Scotland's version of a revolutionary youth music scheme in Venezuela, El Sistema, will begin with a series of summer schools this year on a deprived housing scheme.

Yesterday, as Dr Samuel Moncada, the ambassador of the South American country, visited Stirling to learn more about Scotland's plans for its own "El Sistema", more details emerged of the pilot project in the Raploch area of the city.

The revolutionary system of youth orchestras in Venezuela has, over the past 30 years, been used to change the lives of more than 400,000 children from from the slums, or barrios, of the South American country, not only teaching children from the ages of eight to 18 how to play classical music with free instruments, but also giving them a sense of "hope and accomplishment".

Six professional musicians are to be hired to spearhead the system in Raploch. They will be taught about the Venezuelan model in a visit to the country's capital, Caracas, before returning to Stirling to begin summer schools in June for children in the Primary 1 to 3 age bracket.

Once children go back to school, the scheme will continue, for Primary 1 to 4 children, for the rest of the academic year.

Raploch is the pilot project in the scheme - currently just called Sistema Scotland - which will then, its organisers hope, spread throughout the country over the next 10 years, beginning its expansion, it is thought, to Glasgow and Aberdeen.

The headquarters of what will become the Raploch youth orchestra are to be based in a small building at the centre of the estate, on Drip Road.

Sistema Scotland, which is to be given a punchier name in May, has gathered enough funding to finance its first year, although it has yet to receive any official backing from the Scottish Government: in England, the Department of Culture has put aside £2m to a three-year scheme based on the Venezuelan model which will focus on three impoverished areas south of the border.

Dr Moncada said he had no doubt the Venezuelan scheme could work in Scotland, and said he was fascinated by the regeneration projects in Raploch, an estate which has long been associated with deprivation.
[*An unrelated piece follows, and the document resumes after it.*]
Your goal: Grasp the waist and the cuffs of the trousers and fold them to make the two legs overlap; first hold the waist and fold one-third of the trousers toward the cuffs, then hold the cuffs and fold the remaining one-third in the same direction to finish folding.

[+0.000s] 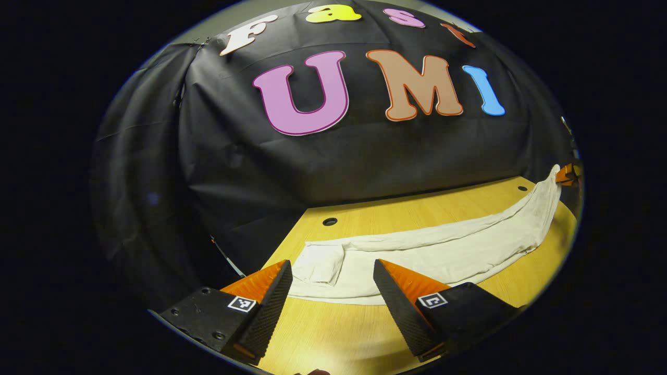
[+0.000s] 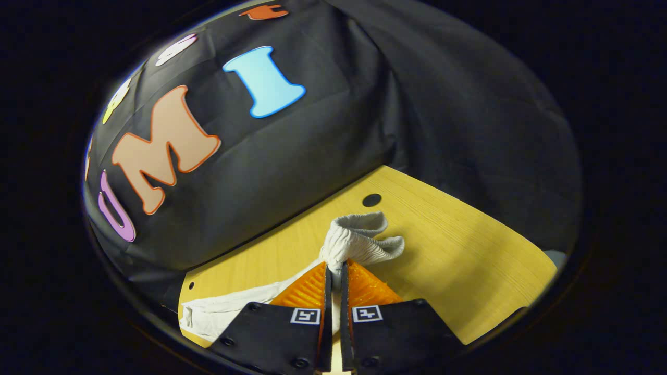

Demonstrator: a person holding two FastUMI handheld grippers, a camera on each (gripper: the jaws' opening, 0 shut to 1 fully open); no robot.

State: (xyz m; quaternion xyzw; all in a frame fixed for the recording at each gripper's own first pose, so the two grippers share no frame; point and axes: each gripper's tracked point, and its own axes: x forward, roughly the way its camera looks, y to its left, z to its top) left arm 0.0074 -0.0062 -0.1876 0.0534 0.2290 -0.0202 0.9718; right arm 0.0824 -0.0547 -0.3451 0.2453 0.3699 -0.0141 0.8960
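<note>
Left gripper view, left gripper (image 1: pixel 331 281) held spread above trousers (image 1: pixel 443 252) laid flat along table (image 1: pixel 333 333), near edge bare, right gripper (image 2: pixel 334 271) clamped on bunched trouser end (image 2: pixel 359 239).

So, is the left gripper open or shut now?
Open: the left gripper has its fingers wide apart, above the wooden table, short of the white trousers.

We note a light wooden tabletop (image 1: pixel 417 211) with round holes near its far edge; white trousers (image 1: pixel 448 250) lie lengthwise on it, one end lifted.
</note>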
"We can learn lessons, too," he said, speaking at the Raploch Community Campus. "It is interesting to see how the local authorities and communities are inviting the private sector to be part of regeneration: you would normally think private companies are only thinking for themselves.

"Our Sistema is a special project because the children are not expected to go on to be classical musicians: it is a musical project, but it's a social project.

"Although Venezuela and Stirling are different places, the aspirations of the people are the same, and music is for everyone. It is about Scottish youth playing good music, playing it well, and having self-esteem because of it. I have no doubt it will work."

Councillor John Hendry, who has represented Raploch since the late 1980s, said he thinks the project will "fly" in the area.

"Obviously you cannot compare the conditions in Scotland to those in Venezuela, but I think we can develop the social needs of the community through this system of music," he said.

Nicola Killean, the former head of Youth Music UK in Scotland, is the director and chief executive of Sistema Scotland, and yesterday she said she was excited the project, instigated by Dr Richard Holloway more than two years ago, is finally moving from the page to the verge of reality.

El Sistema was set up in Venezuela more than 30 years ago. There are now more than 100 youth orchestras, and it has produced stars such as 24-year-old maestro Gustavo Dudamel, who performed at the Edinburgh International Festival last year, the Proms in London and is now a conductor at the LA Philharmonic.